La situación se complica por la aparición de una tercera fuerza, el TPP, que ha logrado atraer a un sector joven del electorado desencantado con el bipartidismo tradicional. Aunque el TPP ha votado frecuentemente junto al KMT en el legislativo, su papel como «bisagra» le otorga un poder desproporcionado en la toma de decisiones. El desafío para 2026 será ver si esta tercera vía logra mantenerse como una alternativa viable o si la polarización extrema termina por absorber sus votos hacia los dos bloques principales. La estabilidad de Taiwán en los próximos dos años dependerá en gran medida de si estos partidos logran establecer canales de diálogo mínimos para garantizar la gobernanza básica, algo que, al día de hoy, parece lejano.
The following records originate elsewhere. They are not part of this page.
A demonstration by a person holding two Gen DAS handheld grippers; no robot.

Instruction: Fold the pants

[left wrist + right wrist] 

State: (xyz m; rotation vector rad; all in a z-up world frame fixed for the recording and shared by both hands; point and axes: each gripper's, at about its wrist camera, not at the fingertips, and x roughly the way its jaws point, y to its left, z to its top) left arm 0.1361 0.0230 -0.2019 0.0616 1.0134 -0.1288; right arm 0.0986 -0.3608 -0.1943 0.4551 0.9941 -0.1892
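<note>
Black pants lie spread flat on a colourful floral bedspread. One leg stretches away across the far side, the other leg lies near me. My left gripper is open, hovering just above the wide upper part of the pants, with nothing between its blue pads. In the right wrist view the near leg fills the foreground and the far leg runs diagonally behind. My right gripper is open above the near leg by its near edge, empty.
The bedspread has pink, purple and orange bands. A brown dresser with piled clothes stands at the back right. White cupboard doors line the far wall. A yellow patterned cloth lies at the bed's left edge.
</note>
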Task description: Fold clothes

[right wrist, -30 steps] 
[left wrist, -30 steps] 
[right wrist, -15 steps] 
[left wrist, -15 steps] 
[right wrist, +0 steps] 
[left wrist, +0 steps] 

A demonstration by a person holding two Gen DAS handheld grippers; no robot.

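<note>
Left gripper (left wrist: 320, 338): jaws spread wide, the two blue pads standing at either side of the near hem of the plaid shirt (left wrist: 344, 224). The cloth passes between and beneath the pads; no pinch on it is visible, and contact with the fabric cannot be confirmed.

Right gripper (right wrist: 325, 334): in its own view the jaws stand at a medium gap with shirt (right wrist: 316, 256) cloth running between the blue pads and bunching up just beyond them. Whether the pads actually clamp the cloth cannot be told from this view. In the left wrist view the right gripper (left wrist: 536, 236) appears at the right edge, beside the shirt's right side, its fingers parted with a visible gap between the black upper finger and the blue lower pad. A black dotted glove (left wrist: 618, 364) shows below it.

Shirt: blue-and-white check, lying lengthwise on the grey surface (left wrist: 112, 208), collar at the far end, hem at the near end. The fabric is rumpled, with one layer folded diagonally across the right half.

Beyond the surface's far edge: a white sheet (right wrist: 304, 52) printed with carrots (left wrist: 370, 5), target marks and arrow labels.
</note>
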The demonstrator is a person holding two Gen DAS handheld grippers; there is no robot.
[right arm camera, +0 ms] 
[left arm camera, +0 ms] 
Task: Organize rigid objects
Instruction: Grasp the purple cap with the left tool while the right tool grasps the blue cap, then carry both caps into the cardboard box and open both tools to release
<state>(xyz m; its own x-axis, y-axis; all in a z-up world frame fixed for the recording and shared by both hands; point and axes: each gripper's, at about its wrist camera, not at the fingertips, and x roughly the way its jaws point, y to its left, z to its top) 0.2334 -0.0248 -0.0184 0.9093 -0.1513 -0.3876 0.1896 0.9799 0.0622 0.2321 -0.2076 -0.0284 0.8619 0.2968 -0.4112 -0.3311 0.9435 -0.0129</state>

En última instancia, la fractura política interna de Taiwán es observada de cerca por la comunidad internacional. En un contexto global de alta volatilidad, la resiliencia de la democracia taiwanesa se pone a prueba no solo por las presiones externas de China, sino por su capacidad interna de gestionar el disenso. Si el enfrentamiento entre el DPP y el KMT continúa escalando sin acuerdos básicos de Estado, el riesgo de una parálisis total del gobierno podría comprometer la posición de la isla como líder mundial en la industria de semiconductores y como bastión democrático en el este de Asia. El camino hacia 2026 será, sin duda, uno de los periodos más determinantes para el futuro político de la región.